From: Dave Chinner <david@fromorbit.com>
To: "Darrick J. Wong" <djwong@kernel.org>
Cc: Wengang Wang <wen.gang.wang@oracle.com>,
"linux-xfs@vger.kernel.org" <linux-xfs@vger.kernel.org>
Subject: Re: [PATCH] xfs: make sure sb_fdblocks is non-negative
Date: Tue, 4 Jun 2024 14:06:12 +1000 [thread overview]
Message-ID: <Zl6StNJmfnCInAdS@dread.disaster.area> (raw)

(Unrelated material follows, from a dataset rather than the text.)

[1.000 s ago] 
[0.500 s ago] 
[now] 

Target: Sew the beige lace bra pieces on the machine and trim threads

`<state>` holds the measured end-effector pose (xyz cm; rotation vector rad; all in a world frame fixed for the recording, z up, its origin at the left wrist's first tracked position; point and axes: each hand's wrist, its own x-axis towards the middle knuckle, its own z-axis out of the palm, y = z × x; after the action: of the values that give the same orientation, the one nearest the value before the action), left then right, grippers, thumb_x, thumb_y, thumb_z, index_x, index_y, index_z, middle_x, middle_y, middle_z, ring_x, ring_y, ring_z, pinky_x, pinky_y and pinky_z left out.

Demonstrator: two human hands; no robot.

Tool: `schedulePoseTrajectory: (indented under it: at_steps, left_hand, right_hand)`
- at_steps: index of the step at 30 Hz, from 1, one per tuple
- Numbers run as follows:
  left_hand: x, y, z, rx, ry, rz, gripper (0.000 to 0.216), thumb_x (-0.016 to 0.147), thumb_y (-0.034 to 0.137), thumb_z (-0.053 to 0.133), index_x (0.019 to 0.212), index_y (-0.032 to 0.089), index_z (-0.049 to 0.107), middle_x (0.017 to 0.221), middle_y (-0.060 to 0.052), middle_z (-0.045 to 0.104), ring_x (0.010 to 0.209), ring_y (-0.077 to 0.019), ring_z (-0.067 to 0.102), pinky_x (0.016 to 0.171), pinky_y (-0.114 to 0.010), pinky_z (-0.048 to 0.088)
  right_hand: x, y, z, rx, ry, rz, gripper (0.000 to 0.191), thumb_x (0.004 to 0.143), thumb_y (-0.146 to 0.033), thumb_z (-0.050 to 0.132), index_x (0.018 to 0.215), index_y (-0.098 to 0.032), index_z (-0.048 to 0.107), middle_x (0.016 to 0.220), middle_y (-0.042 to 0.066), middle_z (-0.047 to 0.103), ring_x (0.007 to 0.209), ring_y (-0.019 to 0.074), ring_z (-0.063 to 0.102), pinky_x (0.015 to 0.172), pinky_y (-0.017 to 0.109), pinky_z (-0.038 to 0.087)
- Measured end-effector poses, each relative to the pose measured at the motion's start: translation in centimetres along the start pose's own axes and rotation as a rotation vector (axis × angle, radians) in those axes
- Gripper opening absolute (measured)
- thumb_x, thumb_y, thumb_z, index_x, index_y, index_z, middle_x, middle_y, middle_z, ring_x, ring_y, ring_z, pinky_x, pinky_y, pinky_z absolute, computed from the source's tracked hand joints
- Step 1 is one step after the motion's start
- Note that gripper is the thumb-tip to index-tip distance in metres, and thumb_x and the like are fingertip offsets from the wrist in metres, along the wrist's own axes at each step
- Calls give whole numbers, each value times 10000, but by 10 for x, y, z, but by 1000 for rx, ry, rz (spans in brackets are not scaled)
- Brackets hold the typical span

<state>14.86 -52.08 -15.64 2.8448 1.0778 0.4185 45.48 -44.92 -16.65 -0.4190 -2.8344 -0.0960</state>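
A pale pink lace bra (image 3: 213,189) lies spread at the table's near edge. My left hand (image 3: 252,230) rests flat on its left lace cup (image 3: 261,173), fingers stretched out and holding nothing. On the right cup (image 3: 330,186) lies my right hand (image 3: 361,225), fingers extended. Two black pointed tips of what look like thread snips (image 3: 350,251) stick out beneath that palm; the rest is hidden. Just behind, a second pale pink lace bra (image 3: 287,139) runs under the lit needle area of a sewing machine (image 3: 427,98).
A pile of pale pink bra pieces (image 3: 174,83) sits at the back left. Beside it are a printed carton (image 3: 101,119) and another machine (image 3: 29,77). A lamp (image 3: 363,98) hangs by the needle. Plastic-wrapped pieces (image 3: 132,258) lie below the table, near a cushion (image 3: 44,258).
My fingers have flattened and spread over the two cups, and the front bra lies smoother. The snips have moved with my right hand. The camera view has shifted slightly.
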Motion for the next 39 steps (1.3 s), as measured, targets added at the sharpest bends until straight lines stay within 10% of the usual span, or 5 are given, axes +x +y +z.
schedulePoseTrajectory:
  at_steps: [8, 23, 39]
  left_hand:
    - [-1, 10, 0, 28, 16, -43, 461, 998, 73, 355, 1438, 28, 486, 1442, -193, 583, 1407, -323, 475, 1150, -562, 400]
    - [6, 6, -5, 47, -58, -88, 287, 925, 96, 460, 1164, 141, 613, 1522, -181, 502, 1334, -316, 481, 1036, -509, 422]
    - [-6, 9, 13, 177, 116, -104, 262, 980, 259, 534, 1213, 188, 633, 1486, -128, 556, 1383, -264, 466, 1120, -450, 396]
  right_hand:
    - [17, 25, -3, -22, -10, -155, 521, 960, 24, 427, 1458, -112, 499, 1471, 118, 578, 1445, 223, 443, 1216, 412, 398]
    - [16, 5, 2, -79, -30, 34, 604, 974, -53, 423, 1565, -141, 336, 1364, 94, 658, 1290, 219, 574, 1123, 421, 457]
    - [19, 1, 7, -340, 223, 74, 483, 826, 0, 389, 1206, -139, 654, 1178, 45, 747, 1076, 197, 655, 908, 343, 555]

In-Reply-To: <20240603184327.GC52987@frogsfrogsfrogs>
On Mon, Jun 03, 2024 at 11:43:27AM -0700, Darrick J. Wong wrote:
> On Mon, Jun 03, 2024 at 05:23:40PM +0000, Wengang Wang wrote:
> > > What about the sb_icount and sb_ifree counters? They are also percpu
> > > counters, and they can return transient negative numbers, too,
> > > right? If they end up in the log, the same as this transient
> > > negative sb_fdblocks count, won't that also cause exactly the same
> > > issue?
> > >
> >
> > Yes, sb_icount and sb_ifree are also percpu counters. They have been addressed by
> > commit 59f6ab40fd8735c9a1a15401610a31cc06a0bbd6, right?
>
> icount and ifree don't go through xfs_mod_freecounter, which means that
> they never do the "subtract and see if we went negative" dance that
> fdblocks/frextents does. percpu_counter_sum_positive isn't necessary.
I'm pretty sure that what xfs_mod_freecounter() does has no bearing
on whether percpu_counter_sum() can return a negative number.
percpu_counter_sum() is intentionally designed to be racy w.r.t.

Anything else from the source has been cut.